Problem description:
Show each line from the records below in which the word "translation" occurs.

Input:
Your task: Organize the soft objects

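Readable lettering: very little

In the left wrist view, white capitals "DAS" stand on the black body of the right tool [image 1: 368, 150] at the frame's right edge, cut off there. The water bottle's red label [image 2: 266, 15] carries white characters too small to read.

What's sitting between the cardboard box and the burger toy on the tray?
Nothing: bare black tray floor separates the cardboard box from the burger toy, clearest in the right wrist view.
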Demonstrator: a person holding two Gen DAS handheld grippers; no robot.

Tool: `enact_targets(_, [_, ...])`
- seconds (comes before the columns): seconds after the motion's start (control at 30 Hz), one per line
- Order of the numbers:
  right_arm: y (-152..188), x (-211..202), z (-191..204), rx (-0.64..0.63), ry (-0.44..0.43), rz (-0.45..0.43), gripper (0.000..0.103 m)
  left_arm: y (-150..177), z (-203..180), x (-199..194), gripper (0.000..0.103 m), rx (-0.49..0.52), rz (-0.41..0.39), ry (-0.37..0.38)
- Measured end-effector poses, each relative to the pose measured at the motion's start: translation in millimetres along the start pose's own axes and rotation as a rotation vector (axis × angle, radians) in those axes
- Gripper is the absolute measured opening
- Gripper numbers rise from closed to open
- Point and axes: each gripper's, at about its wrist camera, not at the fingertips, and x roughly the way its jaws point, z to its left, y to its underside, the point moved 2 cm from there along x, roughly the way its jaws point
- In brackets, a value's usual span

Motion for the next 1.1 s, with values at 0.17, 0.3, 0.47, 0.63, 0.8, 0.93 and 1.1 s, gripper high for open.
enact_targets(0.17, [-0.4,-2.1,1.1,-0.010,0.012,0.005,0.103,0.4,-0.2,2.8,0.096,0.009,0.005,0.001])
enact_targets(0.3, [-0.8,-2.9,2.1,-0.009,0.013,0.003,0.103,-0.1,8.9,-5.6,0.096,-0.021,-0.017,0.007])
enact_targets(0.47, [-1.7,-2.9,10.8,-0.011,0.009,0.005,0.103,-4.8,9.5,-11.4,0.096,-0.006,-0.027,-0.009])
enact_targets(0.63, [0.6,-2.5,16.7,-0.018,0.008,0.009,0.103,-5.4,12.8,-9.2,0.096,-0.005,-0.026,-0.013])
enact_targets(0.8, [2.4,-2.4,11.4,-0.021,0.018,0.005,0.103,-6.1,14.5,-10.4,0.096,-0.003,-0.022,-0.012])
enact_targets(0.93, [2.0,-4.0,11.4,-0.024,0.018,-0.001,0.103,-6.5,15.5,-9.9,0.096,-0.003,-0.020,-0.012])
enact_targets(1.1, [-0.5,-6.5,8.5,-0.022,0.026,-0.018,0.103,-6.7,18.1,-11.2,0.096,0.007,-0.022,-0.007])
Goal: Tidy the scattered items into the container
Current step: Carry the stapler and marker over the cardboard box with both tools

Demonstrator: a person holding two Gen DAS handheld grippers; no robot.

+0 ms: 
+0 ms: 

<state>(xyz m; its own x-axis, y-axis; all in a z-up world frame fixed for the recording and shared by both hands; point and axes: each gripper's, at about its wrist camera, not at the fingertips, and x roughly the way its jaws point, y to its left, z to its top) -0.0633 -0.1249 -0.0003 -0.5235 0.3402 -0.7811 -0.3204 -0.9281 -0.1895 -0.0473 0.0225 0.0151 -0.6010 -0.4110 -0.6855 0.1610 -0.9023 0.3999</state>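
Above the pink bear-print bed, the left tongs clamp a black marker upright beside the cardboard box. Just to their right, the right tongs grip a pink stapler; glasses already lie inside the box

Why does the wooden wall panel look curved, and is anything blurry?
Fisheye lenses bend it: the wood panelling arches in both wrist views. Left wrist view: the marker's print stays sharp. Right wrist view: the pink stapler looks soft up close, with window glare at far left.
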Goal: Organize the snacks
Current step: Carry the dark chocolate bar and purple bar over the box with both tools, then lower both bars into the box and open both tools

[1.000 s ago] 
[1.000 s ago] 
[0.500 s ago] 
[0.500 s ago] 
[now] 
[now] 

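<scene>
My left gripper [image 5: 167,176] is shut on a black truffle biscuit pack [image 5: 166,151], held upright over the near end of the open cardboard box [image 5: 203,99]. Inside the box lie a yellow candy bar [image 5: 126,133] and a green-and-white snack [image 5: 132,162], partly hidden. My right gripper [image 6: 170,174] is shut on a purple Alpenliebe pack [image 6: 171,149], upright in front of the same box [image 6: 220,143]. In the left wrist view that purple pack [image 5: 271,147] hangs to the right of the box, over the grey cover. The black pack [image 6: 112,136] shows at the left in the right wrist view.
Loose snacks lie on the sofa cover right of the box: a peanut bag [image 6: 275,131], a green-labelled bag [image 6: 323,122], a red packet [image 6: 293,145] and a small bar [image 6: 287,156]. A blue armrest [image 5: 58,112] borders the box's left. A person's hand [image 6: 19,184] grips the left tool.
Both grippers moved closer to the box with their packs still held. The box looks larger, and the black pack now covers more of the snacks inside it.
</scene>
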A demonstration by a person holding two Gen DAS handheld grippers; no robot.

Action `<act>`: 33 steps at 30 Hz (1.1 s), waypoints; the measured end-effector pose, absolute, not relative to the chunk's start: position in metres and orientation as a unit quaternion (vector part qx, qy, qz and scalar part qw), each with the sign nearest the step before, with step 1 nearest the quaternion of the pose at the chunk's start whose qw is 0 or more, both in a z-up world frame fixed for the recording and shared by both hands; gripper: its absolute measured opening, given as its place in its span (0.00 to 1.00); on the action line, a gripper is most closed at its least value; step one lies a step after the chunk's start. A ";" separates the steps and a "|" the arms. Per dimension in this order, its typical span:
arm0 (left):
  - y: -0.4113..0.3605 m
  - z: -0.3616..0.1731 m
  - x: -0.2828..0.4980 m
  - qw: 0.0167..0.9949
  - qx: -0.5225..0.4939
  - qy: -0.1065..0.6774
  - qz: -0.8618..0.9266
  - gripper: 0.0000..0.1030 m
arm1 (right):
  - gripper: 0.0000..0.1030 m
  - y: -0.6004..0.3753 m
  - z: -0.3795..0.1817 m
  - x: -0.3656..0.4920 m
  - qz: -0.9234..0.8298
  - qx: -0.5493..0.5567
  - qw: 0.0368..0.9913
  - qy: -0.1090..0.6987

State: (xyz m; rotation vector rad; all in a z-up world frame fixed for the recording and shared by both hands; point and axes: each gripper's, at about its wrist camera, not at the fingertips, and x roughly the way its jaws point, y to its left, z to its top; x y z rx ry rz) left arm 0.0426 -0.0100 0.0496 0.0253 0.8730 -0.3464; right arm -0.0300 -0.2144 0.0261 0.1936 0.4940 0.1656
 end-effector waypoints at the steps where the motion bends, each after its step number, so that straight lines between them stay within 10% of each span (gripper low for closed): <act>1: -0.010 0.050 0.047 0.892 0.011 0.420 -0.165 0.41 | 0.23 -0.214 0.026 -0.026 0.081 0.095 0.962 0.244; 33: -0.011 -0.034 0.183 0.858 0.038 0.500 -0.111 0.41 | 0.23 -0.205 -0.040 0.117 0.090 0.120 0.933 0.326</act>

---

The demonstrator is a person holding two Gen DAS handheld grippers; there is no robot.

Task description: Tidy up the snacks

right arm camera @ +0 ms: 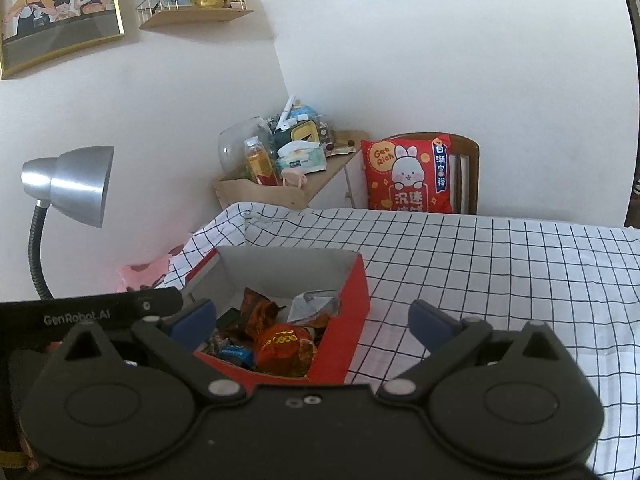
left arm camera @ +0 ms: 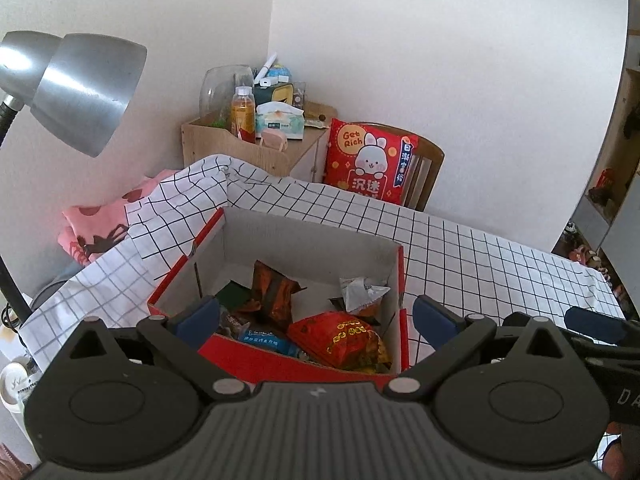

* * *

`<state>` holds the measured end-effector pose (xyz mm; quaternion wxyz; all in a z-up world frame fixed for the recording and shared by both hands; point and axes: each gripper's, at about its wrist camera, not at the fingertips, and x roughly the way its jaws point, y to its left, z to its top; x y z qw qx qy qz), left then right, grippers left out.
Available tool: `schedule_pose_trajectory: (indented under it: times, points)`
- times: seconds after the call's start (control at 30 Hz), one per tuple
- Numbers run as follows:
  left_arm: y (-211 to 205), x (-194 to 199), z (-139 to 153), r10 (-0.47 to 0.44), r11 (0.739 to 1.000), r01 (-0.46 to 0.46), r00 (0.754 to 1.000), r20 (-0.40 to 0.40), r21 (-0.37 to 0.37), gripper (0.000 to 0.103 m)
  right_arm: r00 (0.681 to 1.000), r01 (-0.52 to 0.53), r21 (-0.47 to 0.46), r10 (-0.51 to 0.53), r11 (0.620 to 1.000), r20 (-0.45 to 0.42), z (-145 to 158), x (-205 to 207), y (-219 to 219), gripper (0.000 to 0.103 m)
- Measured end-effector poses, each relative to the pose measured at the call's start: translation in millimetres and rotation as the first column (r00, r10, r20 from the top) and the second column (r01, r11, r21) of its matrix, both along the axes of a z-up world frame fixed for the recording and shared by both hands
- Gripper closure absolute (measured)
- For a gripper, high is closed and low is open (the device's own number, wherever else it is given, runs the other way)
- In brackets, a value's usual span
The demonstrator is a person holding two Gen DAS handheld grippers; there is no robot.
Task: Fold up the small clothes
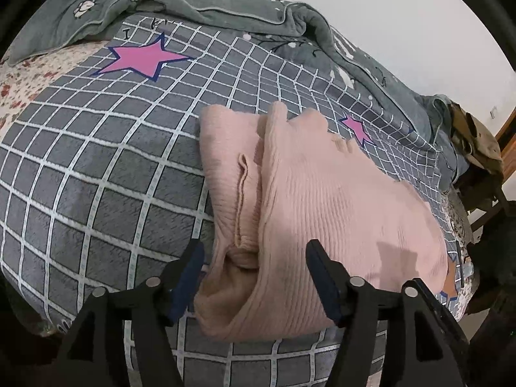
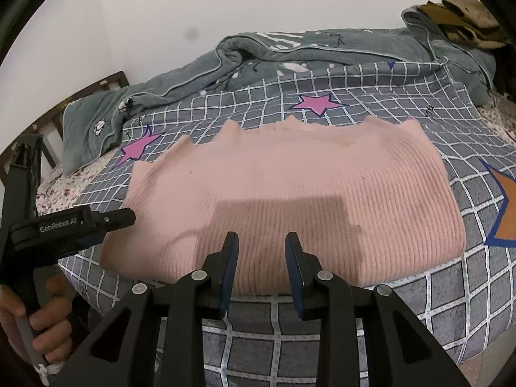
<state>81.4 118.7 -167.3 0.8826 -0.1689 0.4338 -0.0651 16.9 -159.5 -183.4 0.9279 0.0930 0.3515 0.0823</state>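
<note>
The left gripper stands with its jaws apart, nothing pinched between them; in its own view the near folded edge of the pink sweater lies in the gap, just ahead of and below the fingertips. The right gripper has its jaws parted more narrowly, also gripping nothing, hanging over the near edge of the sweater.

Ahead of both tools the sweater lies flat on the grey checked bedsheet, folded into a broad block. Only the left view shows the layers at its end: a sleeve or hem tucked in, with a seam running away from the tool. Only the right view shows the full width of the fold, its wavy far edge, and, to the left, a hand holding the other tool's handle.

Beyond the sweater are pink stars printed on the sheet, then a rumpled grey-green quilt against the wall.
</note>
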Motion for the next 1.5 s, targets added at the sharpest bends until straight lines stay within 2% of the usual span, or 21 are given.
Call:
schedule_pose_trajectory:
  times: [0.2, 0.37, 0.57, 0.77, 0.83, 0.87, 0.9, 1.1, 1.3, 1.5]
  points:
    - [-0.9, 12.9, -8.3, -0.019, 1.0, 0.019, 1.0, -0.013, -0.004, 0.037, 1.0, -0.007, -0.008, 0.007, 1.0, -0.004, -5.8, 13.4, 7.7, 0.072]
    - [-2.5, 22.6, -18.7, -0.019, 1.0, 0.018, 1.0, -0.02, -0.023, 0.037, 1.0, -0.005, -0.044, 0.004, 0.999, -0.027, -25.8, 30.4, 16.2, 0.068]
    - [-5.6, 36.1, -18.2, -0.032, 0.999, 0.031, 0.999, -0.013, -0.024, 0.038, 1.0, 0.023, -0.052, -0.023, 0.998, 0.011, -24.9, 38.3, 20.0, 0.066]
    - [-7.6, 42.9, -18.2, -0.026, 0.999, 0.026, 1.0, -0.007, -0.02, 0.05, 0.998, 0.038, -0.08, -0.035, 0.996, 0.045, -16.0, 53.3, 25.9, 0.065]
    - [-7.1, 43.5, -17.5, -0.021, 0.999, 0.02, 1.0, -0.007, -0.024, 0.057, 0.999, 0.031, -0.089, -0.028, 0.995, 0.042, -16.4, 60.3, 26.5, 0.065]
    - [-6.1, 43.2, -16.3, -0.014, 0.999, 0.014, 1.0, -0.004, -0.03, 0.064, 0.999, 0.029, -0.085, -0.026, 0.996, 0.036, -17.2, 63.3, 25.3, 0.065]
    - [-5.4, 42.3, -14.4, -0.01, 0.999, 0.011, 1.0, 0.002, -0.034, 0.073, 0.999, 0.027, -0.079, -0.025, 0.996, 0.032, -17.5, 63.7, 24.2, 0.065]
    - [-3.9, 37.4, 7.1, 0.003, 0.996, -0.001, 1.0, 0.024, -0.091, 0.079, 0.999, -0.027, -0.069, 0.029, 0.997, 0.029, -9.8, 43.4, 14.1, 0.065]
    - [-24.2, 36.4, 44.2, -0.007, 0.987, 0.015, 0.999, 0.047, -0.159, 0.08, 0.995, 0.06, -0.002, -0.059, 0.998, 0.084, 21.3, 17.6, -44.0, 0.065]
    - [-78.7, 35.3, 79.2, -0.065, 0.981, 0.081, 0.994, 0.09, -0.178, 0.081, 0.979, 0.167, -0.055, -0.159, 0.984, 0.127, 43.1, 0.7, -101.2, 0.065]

Finished task:
- Measured end-effector poses, each relative to the pose measured at the motion's start: translation in millimetres along the start pose's own axes and rotation as a rotation vector (axis × angle, radians) in those axes
- Measured end-effector poses, each relative to the pose measured at the call's start: translation in millimetres and rotation as the first column (r00, r10, r20 from the top) and the second column (r01, r11, r21) of its matrix, both along the axes of a z-up world frame fixed for the recording and shared by both hands

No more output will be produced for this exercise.